“Come religiose, abbiamo messo in pratica la sinodalità per oltre trent’anni, mettendo Cristo al centro e ascoltando le voci di tutti. Oggi è una gioia vederla diffusa nella Chiesa universale, partendo dalla comune missione dei battezzati”.
È’ il bilancio del Sinodo, giunto a metà cammino per il 2023 – in attesa della seconda sessione dell’anno prossimo – stilato da suor Patricia Murray, segretaria esecutiva dell’Unione internazionale delle superiore maggiori (Uisg). “Nel mondo complesso in cui viviamo – ha proseguito la religiosa, durante il briefing odierno in Sala stampa vaticana – vogliamo ascoltare i bisogni della gente, soprattutto degli esclusi e degli emarginati, creare spazi di ascolto e di discernimento reciproco”. Si tratta di un percorso che “non dura solo questo mese”, il riferimento all’anno che intercorre tra la fase attuale e quella conclusiva del Sinodo sulla sinodalità: “La modalità della conversazione dello Spirito ci dà la possibilità di riflettere da differenti prospettive e di andare in profondità nei prossimi mesi, per poi ritornare a riunirci e approfondire le questioni”. “Ci sono anche tensioni, c’è un lavoro da fare, ma l’importante è il processo: il tempo tra le due assemblee sinodali un dono. È la Chiesa universale che sosta in preghiera e discerne”. Quanto al suo ruolo di prima donna al Sinodo a far parte della Commissione per la sintesi dei documenti, lo definisce “simbolico della capacità delle donne di partecipare nelle decisioni”: “Molte donne al Sinodo portano le loro riflessioni individuali e i loro contributi, c’è spazio affinché le donne siano ascoltate. Imparare ad essere una Chiesa sinodale è un processo che prende tempo e richiede una adeguata formazione: è un processo, una pratica spirituale, dobbiamo imparare dalla nostra libertà. Non è un esercizio spirituale, ma di cuore”.

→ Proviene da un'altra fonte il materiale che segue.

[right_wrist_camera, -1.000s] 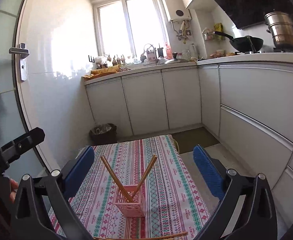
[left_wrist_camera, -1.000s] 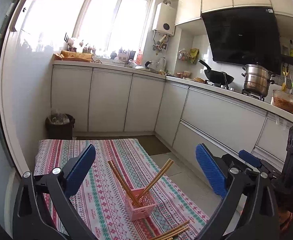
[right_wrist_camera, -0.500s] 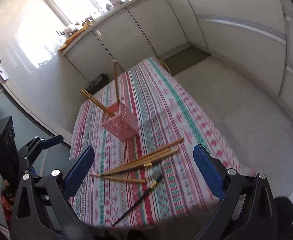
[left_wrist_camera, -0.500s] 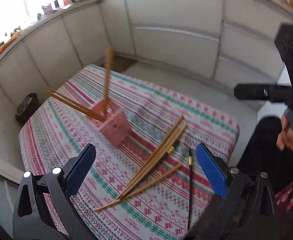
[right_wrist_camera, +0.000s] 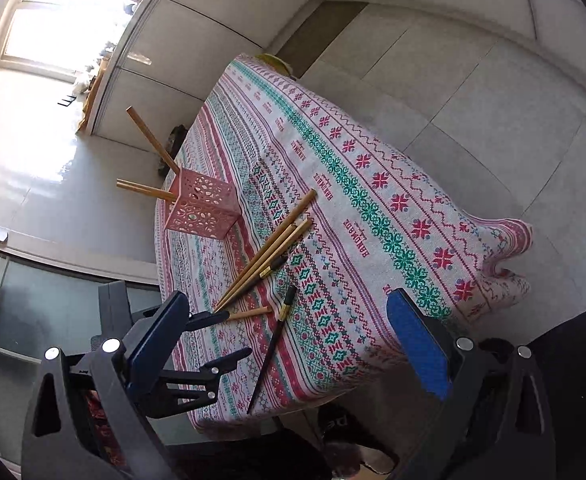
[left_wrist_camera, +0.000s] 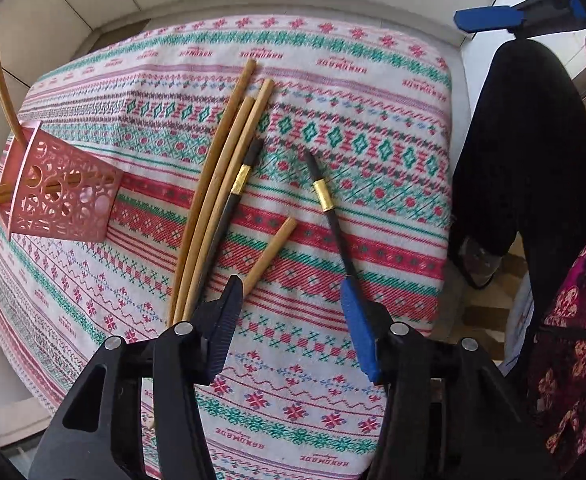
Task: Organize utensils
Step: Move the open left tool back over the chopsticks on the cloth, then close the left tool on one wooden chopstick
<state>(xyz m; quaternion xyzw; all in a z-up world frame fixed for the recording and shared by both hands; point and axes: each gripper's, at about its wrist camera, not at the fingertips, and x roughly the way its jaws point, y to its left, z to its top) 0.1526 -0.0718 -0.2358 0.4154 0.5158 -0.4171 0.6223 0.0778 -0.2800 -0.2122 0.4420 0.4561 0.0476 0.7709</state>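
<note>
Left gripper (left_wrist_camera: 291, 292): jaws spread, holding nothing, low over the near edge of the patterned red-and-green tablecloth (left_wrist_camera: 373, 92); a loose short wooden chopstick (left_wrist_camera: 271, 254) lies between its fingers.

Right gripper (right_wrist_camera: 289, 322): jaws spread wide, holding nothing, above the cloth's near corner.

Bundle of light wooden chopsticks (left_wrist_camera: 221, 184): flat on the cloth, mid-table, a black gold-banded chopstick (left_wrist_camera: 233, 200) against it; a second black gold-banded chopstick (left_wrist_camera: 329, 216) lies apart to the right.

Pink perforated plastic basket (left_wrist_camera: 61, 194): far left, wooden chopsticks (right_wrist_camera: 149, 140) leaning in it.

Change: half a second ago both grippers stood higher and farther back; the left has since narrowed.
</note>
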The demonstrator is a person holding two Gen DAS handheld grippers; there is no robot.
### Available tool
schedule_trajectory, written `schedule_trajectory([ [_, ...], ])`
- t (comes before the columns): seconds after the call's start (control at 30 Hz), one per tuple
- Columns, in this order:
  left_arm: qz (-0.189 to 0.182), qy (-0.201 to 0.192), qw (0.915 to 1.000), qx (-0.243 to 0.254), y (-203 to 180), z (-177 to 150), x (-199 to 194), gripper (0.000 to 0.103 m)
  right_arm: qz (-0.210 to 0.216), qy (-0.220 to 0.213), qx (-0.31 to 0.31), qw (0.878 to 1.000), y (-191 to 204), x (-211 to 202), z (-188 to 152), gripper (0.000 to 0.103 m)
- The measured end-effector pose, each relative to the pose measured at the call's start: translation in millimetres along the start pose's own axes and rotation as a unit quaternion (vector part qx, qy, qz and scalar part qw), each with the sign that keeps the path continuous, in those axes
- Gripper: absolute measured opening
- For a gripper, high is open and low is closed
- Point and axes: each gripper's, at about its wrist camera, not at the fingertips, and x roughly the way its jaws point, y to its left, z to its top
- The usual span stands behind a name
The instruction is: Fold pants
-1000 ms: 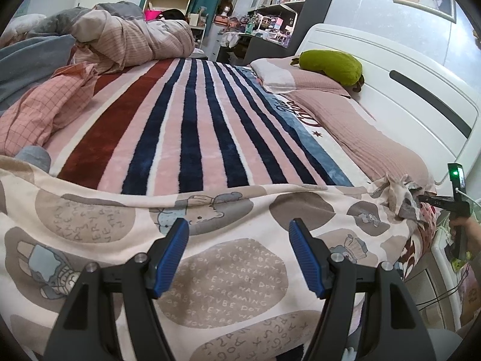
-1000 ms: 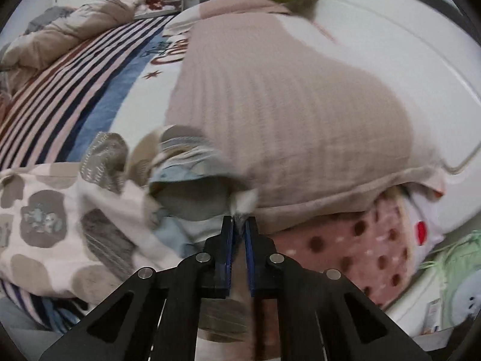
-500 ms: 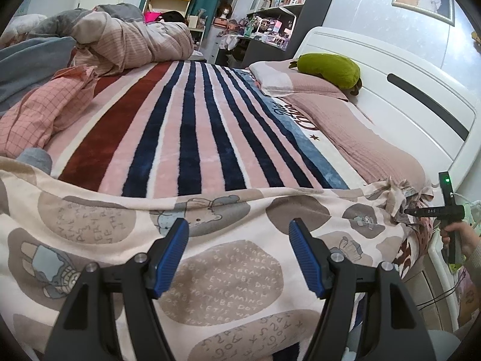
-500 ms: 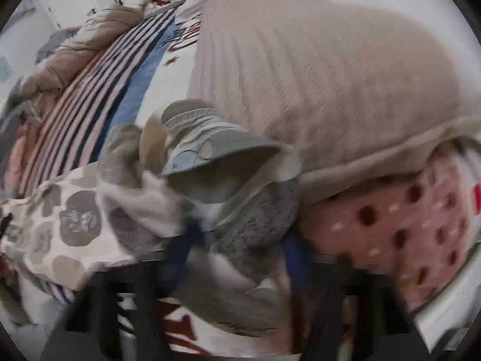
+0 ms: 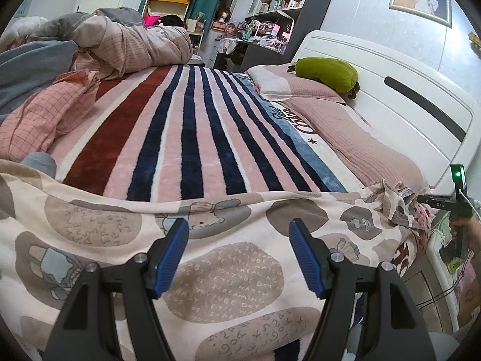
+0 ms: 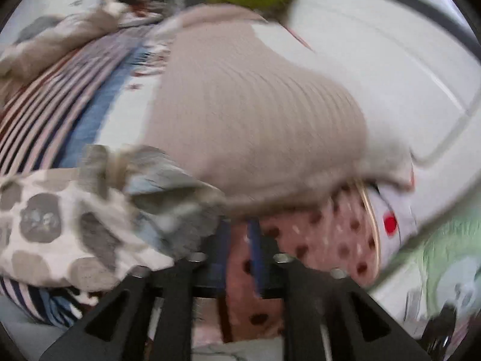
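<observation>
The pants (image 5: 228, 273), cream with grey-brown patches and cartoon prints, lie spread across the near edge of the bed. My left gripper (image 5: 239, 249) hovers just above them, open, with nothing between its blue pads. The pants' bunched end (image 6: 168, 198) rests by the pink pillow. In the blurred right wrist view my right gripper (image 6: 239, 240) is just right of that end, its jaws opening. Only the dotted pink sheet shows between its fingers. In the left wrist view the right gripper (image 5: 424, 199) sits at the far right edge of the bed, held by a hand (image 5: 472, 234).
A striped blanket (image 5: 186, 138) covers the bed. A pink ribbed pillow (image 5: 360, 138) and a green plush (image 5: 324, 73) lie by the white headboard (image 5: 405, 96). Crumpled quilts (image 5: 126, 45) pile at the far left. A dotted pink sheet (image 6: 318, 240) hangs off the bed's side.
My right gripper was shut on the pants' bunched end; its jaws have since parted and the cloth now lies to their left. The left gripper has not moved.
</observation>
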Motion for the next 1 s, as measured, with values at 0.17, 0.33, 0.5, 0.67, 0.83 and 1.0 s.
schedule_trajectory([
  [0.17, 0.005, -0.003, 1.0, -0.006, 6, -2, -5, 0.065, -0.05, 0.001, -0.141, 0.989, 59, 11, 13, 0.055],
  [0.33, 0.016, 0.001, 0.9998, -0.008, 11, -5, -8, 0.065, -0.102, 0.006, -0.235, 0.967, 84, 40, 16, 0.065],
  [0.5, 0.02, 0.002, 0.9997, -0.013, 17, -5, -7, 0.065, -0.078, -0.009, -0.288, 0.955, 97, 50, 22, 0.064],
  [0.67, 0.016, 0.0, 0.9998, -0.013, 16, -4, -5, 0.065, -0.059, -0.016, -0.267, 0.962, 97, 57, 39, 0.004],
  [0.83, 0.018, 0.002, 0.9997, -0.014, 17, -4, -3, 0.065, -0.067, -0.034, -0.14, 0.987, 57, 48, 60, 0.004],
  [1.0, 0.019, 0.002, 0.9997, -0.013, 17, -4, -3, 0.065, -0.145, -0.038, -0.089, 0.985, 27, 48, 64, 0.014],
])
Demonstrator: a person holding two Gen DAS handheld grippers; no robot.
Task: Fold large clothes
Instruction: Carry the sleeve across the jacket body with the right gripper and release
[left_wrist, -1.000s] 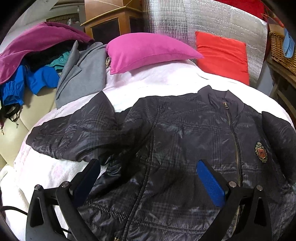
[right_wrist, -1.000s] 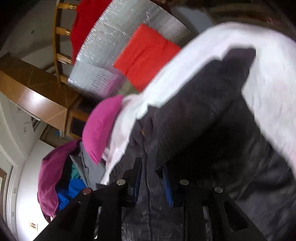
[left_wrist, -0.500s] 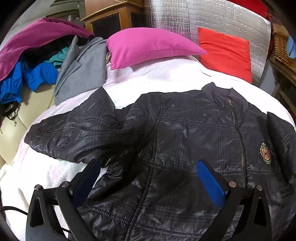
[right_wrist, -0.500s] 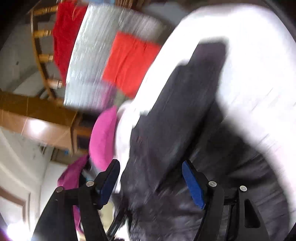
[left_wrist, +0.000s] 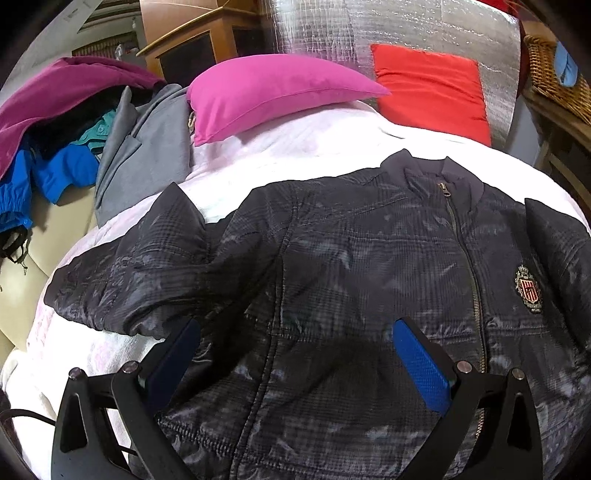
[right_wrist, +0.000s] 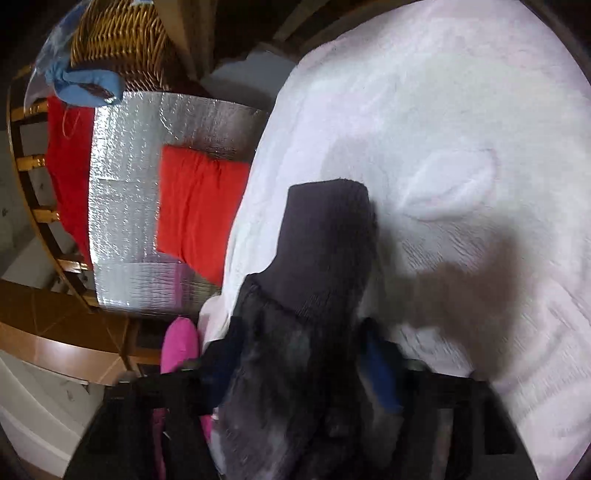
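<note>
Left wrist view shows a dark quilted jacket (left_wrist: 351, 280) lying face up on a bed with a white blanket (left_wrist: 295, 147), collar toward the far pillows, zip closed. Its long axis, hem to collar, runs straight ahead along the view. One sleeve (left_wrist: 140, 273) stretches out sideways to the left, across the blanket. The left tongs (left_wrist: 295, 354) hover low over the jacket's lower front, their two blue fingers wide apart and holding nothing. That sleeve lies just ahead and to the left of them.

Right wrist view is tilted and partly blurred. The other sleeve (right_wrist: 295, 369) runs away from the camera along the fingers' line, ending in a plain ribbed cuff (right_wrist: 328, 243) that rests on the blanket. The right tongs (right_wrist: 299, 362) sit around this sleeve below the cuff, one finger on each side. They appear closed on it, though blur softens the contact.

Judging from this, the right side is nearer to its sleeve, and the fold likely carries that sleeve inward across the chest, crosswise to the jacket's long axis.
</note>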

“Dopo più di due settimane di Sinodo, incontrando quasi 400 persone ogni giorno, ho una forte percezione che al Sinodo si sono riunite 400 persone che vogliono bene agli altri, che dedicano proprio tempo per aiutare gli altri”. Lo ha testimoniato mons. Zdenek Wasserbauer, vescovo ausiliare di Praga, condividendo le sue risonanze sull’esortazione apostolica pubblicata ieri da Papa Francesco su Santa Teresina, che alla fine della sua vita ha cominciato a vivere una notte oscura, molto profonda. Per il presule, “è interessante che Santa Teresa di Lisieux metta questa sua notte in relazione diretta con la dolorosa realtà dell’ateismo, che alla fine dell’Ottocento ha conosciuto la sua età dell’oro”. “Anche io ho vissuto sulla mia pelle la tragedia del comunismo, che ha massacrato le nostre nazioni, culturalmente, spiritualmente”, la testimonianza di mons. Zdenek Wasserbauer: “Alcuni dicono che anche la Chiesa del terzo millennio sta vivendo una notte. Ma mi sembra che in questo Santa Teresina aiuta: se ci sono tenebre, se ci sono notti nella vita della Chiesa, ci aiuta a illuminare queste notti e a portare la luce nelle notti e nell’oscurità della Chiesa del terzo millennio”.